In 2006, while still looking after me, one day she told me that she was going to bring something from our home at Olodi Apapa. By then I had undergone physiotherapy and started learning to walk. The next day, her sister called me that my wife was ill. The following day, my pastor, my sister and other members of our church came to the hospital. They broke the sad news that my wife has passed on. My sister preempted what I could do and so removed all the otapiapia (rat poison) close to where I lay. Immediately they told me this sad news, I reached to where the otapiapia used to be and there was none. I had wanted to drink it to end my miserable life. People were coming to keep watch over me and to console me.

For Mary after her husband was taken to many places, native and orthodox for treatment, the condition didn't improve and her suffering had become unbearable, her family told her to opt out of the marriage as nothing good had come out of it and may not come out of it.
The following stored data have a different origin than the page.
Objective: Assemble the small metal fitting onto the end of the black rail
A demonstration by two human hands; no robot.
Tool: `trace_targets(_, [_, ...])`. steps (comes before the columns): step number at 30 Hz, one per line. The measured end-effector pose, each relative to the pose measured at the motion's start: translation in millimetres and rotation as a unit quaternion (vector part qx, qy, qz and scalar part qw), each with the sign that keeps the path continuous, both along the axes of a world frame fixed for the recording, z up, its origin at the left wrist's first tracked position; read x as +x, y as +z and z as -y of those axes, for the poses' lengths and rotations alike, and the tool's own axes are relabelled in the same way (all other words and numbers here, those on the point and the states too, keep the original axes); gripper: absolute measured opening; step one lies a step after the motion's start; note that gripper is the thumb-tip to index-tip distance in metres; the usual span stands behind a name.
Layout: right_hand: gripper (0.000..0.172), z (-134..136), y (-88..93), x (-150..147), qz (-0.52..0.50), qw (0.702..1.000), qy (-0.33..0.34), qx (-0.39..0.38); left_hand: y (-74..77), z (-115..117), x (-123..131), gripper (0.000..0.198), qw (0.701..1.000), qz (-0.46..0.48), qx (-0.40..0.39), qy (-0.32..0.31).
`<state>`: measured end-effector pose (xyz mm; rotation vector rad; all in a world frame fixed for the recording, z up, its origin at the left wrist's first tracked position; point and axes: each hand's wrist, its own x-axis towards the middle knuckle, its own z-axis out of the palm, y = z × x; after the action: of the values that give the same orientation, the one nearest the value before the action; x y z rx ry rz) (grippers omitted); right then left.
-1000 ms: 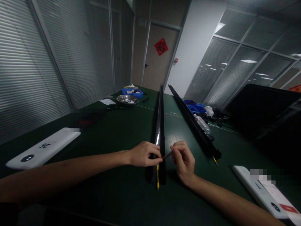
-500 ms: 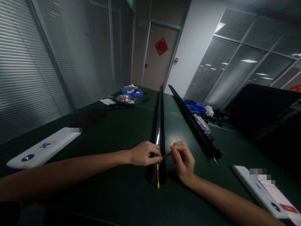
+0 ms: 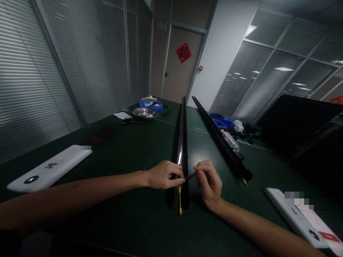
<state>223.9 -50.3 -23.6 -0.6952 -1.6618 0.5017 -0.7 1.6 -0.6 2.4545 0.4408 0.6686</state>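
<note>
Entry: left hand (image 3: pixel 164 175), closed over the near end of a long black rail (image 3: pixel 182 139), thumb and forefinger pressed together at the rail's edge; whether the pinch also catches the top of the yellow wire (image 3: pixel 179 200) is too dark to tell. The wire runs down from just below that pinch, along the rail's end, toward the person. Right hand (image 3: pixel 209 182), just beside the left, fingertips drawn tight on a thin brown stick (image 3: pixel 190 176), which slants from the grip down to the left thumb, its tip touching or nearly touching the spot where the wire begins. Handling note (a judgement, not a thing seen): the work is fine and close, so the left pinch should pin the rail firmly while the right hand guides the stick with small finger movements, wrist resting on the table (image 3: pixel 128 150); a short hold near the tip gives better control, and light pressure spares the wire. Surroundings: a second rail (image 3: pixel 222 142) beyond the right hand, lying apart; a white panel (image 3: pixel 48 167) well away on the left hand's outer side; a bottle (image 3: pixel 229 140) past the second rail; a metal bowl (image 3: pixel 145 113) far ahead of both grips.
</note>
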Motion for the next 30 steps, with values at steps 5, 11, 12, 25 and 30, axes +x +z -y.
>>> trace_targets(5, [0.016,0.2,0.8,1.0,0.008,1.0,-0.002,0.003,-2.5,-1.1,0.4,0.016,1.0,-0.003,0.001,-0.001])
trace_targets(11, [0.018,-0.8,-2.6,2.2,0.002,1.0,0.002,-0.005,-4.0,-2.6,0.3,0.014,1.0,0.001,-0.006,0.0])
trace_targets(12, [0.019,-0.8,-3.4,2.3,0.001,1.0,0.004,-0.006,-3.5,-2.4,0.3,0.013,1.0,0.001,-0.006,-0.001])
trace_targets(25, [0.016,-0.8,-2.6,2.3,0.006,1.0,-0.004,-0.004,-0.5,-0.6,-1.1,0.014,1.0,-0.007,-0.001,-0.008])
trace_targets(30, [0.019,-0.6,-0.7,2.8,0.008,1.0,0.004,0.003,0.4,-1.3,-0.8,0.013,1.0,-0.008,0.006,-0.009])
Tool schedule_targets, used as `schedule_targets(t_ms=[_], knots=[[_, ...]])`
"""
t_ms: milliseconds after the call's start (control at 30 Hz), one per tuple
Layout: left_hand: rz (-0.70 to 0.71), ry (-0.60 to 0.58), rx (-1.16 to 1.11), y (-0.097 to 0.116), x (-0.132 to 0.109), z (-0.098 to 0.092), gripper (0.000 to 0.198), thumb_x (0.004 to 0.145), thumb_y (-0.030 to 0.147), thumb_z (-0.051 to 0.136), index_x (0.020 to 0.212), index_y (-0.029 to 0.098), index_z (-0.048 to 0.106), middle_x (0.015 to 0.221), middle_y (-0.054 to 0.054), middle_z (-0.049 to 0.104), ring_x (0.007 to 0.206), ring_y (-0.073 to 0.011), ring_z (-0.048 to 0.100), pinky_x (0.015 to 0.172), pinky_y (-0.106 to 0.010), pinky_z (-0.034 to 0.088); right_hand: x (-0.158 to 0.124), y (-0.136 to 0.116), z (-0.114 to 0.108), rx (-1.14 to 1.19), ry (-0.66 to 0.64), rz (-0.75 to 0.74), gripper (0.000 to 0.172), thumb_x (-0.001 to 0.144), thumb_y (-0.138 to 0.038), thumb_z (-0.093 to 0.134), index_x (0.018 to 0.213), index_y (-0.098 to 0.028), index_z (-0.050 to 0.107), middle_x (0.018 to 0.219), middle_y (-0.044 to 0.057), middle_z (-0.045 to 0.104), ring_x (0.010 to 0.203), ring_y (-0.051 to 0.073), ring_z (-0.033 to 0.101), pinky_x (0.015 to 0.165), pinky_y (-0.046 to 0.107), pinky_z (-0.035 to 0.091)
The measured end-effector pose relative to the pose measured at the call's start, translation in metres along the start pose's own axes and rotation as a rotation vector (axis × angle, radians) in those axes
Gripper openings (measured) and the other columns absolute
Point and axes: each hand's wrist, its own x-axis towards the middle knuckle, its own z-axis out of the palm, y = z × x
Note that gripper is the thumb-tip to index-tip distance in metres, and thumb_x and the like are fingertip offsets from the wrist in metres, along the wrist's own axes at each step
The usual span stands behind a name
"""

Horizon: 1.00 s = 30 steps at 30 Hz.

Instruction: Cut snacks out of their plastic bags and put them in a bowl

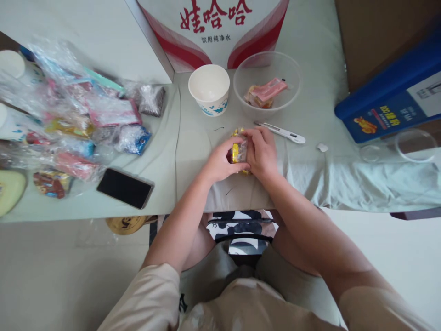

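Note:
A small snack packet in a clear and yellow wrapper (240,151) lies on the cloth-covered table between my two hands. My left hand (221,161) is curled round its left side, thumb and fingers closed on it. From the right, my right hand (263,151) presses its fingers over the packet's other side and partly hides it. Just beyond, a white and silver utility knife (284,133) rests on the cloth. Behind the hands stand a white paper cup (209,89) with blue print and a clear plastic bowl (241,94) holding a pink packet (272,89).
At left are several wrapped snack packets (113,110) and a black phone (125,188). A white and red carton (220,50) stands at the back. To the right are a blue box (372,115), a clear lid (415,145) and a white scrap (322,147).

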Motion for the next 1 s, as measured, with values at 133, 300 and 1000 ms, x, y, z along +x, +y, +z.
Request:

She returned to her family empty handed.

Joseph said he was still convalescing in the hospital and had forgotten everything about Mary. 'For me, she must have had many children and had retired from child bearing with her first husband. I didn't know that her first marriage didn't stand and that she had even remarried and was out of marriage again.

One day, a relation gave me her phone number and I decided to call and just say hello to her. When I called she said she was coming to see me from Aba where she was residing. I asked about her husband she said I would know when she comes. She came and narrated the story of her life to me. All along Joseph didn't know that both were still in the same boat sailing on the boisterous waters of life – marriages and failures and childlessness as their common denominators.

She started taking care of me in the hospital till when the bonesetter certified that I was fit to return home and resume work. I resumed work with my employer and the same truck I was driving prior to the accident was reassigned to me. After working for sometimes I went home to meet my relations to accompany me to the traditional burial rite of my late wife since I was in the hospital when she died and I didn't do the necessary rites.

We went to her village, which is not very far from mine with relations. We were astonished by a statement from my mother in-law that the person expected to die didn't, instead it was another person. One of my kinsmen flared up and told her the cord that binds both families as in-laws has been severed.

By 2007, I started the process of formalising my relationship with Mary. I went home and informed my kinsmen and reminded them of the girl I told them in 1985 that I was going for at Ukpor. They encouraged me and even remarked that the one that was close to them didn't work. We had the traditional marriage.

All those who opposed their marriage in 1985 are singing a new song today. They are now happy and some have even apologised to them. In 2008, the marriage was solemnised at the Catholic Church in Olodi Apapa. Today the marriage is blessed with two children whose names were based on the circumstances the couple found themselves in. Joseph said the first child who is a little above two years is Amarachi ( Chineke's grace) and the boy of about three months is Odera (God has written it).

For Mary what her anthem was during her trial period was that man has only two days. The day of birth and the day of death, that for her she has been born what remains is death. According to her when she was forced into the marriage, she told her family that the man they have foisted on her was not her husband and this she said for the second.

She poignantly recalled that if her people had allowed them to marry 25 years ago, they would have probably been grandparents and now she has just started. She took consolation form the Holy book, that all things work together for them that love Christ and again in every situation thanks should be given to God.

Needless to say the two are made for each other and their love is ageless. Joseph is still a commercial driver and vows that any work that would make him not to see his family everyday should rather be forgotten. He would not touch such a job whatever the remuneration.